Items listed in a dataset:
**********
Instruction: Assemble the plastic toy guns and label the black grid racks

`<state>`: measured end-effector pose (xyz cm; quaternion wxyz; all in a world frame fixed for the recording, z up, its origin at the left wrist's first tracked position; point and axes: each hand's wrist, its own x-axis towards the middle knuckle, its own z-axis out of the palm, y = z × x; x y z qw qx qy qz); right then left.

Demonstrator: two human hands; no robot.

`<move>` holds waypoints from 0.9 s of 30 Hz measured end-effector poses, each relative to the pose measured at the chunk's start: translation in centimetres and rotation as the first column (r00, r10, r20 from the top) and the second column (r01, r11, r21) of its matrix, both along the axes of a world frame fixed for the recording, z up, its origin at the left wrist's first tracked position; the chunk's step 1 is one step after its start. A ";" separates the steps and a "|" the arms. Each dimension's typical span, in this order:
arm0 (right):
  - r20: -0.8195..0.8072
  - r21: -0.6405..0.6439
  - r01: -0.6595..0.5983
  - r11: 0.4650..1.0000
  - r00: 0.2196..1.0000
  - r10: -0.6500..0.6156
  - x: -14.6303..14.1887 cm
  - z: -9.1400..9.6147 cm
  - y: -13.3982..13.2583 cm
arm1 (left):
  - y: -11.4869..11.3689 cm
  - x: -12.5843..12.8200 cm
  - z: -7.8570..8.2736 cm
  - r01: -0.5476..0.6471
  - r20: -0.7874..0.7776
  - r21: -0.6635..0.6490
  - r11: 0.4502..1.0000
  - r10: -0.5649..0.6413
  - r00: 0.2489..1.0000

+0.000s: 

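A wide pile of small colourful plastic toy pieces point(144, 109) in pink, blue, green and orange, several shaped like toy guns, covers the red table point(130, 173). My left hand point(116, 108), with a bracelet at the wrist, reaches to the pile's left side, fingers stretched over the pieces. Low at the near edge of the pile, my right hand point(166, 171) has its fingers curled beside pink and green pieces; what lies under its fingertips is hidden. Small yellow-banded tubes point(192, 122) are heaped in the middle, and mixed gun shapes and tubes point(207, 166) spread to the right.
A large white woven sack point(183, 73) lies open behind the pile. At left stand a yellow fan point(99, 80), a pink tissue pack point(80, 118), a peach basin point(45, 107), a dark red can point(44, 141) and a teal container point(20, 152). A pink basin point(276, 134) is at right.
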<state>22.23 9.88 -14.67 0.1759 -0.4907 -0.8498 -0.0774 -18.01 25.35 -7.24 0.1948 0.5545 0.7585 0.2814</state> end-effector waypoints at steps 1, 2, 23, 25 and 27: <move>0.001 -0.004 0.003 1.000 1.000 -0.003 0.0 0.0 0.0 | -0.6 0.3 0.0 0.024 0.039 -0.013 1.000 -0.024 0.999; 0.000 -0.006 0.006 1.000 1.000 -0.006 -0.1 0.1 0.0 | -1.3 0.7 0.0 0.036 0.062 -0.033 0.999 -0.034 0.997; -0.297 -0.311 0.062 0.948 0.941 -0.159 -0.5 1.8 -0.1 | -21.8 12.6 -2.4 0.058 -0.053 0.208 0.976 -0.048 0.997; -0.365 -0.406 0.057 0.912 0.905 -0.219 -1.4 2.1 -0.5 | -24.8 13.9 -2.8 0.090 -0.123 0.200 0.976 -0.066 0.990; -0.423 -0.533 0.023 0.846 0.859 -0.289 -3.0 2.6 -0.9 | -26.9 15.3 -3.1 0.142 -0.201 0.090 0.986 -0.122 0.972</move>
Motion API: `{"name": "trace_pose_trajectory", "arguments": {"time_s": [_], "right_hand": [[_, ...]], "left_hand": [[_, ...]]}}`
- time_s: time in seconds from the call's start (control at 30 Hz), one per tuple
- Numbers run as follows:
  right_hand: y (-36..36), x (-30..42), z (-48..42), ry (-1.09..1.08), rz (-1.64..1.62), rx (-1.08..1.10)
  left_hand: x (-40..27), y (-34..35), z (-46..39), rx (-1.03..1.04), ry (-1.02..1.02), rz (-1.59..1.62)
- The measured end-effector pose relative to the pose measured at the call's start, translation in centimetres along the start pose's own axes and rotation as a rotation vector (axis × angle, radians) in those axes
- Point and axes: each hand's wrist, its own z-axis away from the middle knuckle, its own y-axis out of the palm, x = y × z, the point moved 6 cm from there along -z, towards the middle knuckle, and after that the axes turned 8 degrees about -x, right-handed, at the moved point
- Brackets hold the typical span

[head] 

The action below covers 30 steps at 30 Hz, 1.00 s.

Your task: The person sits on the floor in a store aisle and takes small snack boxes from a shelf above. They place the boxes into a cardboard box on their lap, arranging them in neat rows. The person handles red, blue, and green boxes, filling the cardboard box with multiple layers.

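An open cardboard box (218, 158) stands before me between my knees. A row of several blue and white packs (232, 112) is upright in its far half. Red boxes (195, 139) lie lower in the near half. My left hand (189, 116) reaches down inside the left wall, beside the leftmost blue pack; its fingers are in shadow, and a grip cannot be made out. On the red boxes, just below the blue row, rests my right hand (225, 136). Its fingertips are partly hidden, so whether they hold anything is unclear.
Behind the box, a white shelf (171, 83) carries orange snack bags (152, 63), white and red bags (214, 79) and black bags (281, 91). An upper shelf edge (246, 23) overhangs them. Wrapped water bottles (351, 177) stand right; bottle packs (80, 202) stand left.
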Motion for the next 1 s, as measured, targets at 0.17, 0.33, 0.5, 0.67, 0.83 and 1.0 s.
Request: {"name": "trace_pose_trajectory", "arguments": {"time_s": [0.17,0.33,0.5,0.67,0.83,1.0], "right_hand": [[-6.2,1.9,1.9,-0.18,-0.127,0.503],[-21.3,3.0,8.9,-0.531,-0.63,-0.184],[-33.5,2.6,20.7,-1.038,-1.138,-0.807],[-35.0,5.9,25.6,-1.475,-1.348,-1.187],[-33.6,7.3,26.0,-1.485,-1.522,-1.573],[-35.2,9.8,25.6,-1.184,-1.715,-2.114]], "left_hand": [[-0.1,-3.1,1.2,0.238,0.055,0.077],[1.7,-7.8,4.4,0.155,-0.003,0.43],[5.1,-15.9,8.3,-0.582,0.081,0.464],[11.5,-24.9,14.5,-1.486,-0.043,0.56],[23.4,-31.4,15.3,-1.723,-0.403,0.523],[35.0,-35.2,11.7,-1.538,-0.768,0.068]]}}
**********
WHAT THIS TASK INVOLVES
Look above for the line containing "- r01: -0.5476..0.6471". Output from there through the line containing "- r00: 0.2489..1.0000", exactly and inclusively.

THE COMPLETED TASK
  - r01: -0.5476..0.6471
  - r20: -0.7874..0.7776
  - r21: -0.6635..0.6490
  - r11: 0.4502..1.0000
  - r10: -0.5649..0.6413
  - r00: 0.2489..1.0000

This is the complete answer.